Mendelian randomization (MR) gives us a strong foundation to interrogate the causal status of risk factors. MR overcomes several limitations inherent to observational research, whilst utilizing more easily accessible cross-sectional rather than prospective data [99]. MR uses genetic variants as instrumental variables (IVs) for risk factors in what has been dubbed a natural RCT. Because an individual’s genome is assigned randomly at conception, it is largely independent of confounding factors that often cause bias in observational research. The genome also cannot be modified by subsequent disease, making bias due to reverse causation unlikely. MR is a widely used method and can be a useful tool for understanding the etiology of risk factors [100][101][102][103][104], but it also has limitations that should be carefully considered [105][106]. Despite the clear advantages of MR studies few other methods have been developed that can explore the causal relationships between risk factors and dementia-related outcomes.
2.4.2. What problems need addressing?
There are several common problems that can impact causal inference if they are not duly addressed and can lead to unreliable conclusions being made.

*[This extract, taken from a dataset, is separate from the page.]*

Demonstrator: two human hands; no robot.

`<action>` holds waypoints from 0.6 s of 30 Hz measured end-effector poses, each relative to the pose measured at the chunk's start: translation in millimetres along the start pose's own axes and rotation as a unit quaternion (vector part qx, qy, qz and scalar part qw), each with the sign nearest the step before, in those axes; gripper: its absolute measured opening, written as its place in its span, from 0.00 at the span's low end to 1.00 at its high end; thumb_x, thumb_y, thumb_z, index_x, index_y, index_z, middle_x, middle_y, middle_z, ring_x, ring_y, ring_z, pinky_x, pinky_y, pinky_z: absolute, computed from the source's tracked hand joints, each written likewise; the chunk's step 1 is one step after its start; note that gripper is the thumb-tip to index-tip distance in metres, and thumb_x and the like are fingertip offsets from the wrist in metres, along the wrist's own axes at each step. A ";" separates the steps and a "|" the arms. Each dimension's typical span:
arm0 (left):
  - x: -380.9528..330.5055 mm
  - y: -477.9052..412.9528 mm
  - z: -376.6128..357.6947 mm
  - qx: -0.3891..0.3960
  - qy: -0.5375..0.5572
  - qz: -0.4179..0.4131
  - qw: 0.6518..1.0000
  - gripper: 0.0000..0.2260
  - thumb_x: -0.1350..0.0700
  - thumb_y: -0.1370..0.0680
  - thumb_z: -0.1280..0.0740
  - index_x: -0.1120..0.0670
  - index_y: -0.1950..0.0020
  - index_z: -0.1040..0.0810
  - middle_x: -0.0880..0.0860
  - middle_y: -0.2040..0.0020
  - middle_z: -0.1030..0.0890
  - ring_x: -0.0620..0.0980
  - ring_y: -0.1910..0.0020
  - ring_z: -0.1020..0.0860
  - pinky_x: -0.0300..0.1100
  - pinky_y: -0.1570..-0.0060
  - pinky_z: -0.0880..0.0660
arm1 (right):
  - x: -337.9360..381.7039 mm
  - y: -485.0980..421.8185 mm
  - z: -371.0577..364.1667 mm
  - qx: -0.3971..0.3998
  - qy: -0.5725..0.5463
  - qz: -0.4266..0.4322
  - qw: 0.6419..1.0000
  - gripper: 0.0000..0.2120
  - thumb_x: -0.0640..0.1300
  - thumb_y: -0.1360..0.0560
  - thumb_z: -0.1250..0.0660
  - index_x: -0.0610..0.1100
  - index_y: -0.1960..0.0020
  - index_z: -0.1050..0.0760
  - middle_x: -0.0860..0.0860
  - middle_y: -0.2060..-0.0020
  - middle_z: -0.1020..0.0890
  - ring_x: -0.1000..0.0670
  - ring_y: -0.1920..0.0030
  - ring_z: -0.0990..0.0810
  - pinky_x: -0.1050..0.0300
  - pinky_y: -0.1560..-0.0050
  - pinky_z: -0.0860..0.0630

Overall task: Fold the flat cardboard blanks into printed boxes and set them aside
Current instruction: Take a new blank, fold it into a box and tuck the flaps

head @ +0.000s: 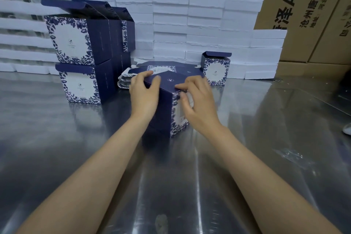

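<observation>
A navy box with a blue floral print (164, 112) stands in the middle of the steel table (76, 148). My left hand (144, 95) grips its upper left edge, thumb over the top flap. My right hand (197, 100) presses on the top flap and right printed face. Right behind the box lies a pile of flat printed blanks (152, 69). Folded boxes with open lids are stacked two high at the left (76, 43), with the lower one (81, 85) on the table. One small folded box (216, 70) stands alone at the right.
A wall of stacked white foam trays (190, 24) runs along the back of the table. Brown shipping cartons (303, 15) stand behind and to the right. Crumpled clear film (290, 154) lies on the table at the right.
</observation>
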State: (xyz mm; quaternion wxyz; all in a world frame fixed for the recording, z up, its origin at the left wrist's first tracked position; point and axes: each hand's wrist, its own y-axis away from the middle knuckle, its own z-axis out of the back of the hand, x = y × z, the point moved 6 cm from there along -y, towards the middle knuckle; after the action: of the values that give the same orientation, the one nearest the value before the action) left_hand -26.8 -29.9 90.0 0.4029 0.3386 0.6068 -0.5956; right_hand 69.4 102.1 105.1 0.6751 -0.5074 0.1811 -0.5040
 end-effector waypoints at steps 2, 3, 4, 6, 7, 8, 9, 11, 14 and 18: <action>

Power is problematic in many MR studies examining causality of risk factors on dementia [100]. Confidence intervals are often wide, so meaningful effects in either direction cannot be excluded. This is often the case for risk factors that are difficult to measure (e.g. sleep disturbance and physical inactivity) [107][108]. Weak instruments (i.e. those with an F-statistic <10) can introduce bias [109]. Examples of strong instruments that have been used in MR of dementia risk include plasma glucose [110], educational attainment and intelligence [111], type-2 diabetes mellitus and glycated hemoglobin (HbA1c) [112], but these only represent a small fraction of dementia risk factors.
Collider bias can also be introduced into causal analyses when an included sample suffers from selection bias, for example due to differential patterns of survival associated with the risk factor of interest [113]. Individuals need to live long enough to obtain a dementia diagnosis so observed causal effects of any risk factor associated with premature mortality (e.g. smoking) on dementia risk are likely biased [114]. Very few studies attempt to identify and, if necessary, correct for survival bias, despite it being demonstrated to produce spurious protective effects in MR studies of causal risk factors for AD and Parkinson’s disease [115][116]. Causal analyses may also be biased by population effects that confound the relationship between the genetic instrument and outcome variable (violating the ‘independence’ MR assumption [117]). Certain dementia risk factors, such as educational attainment, have been shown to be highly influenced by assortative mating (i.e. non-random mating) within populations [117], but this has not yet been systematically assessed in studies of dementia risk factors, so we do not know the extent to which current causal estimates are being biased by these population effects.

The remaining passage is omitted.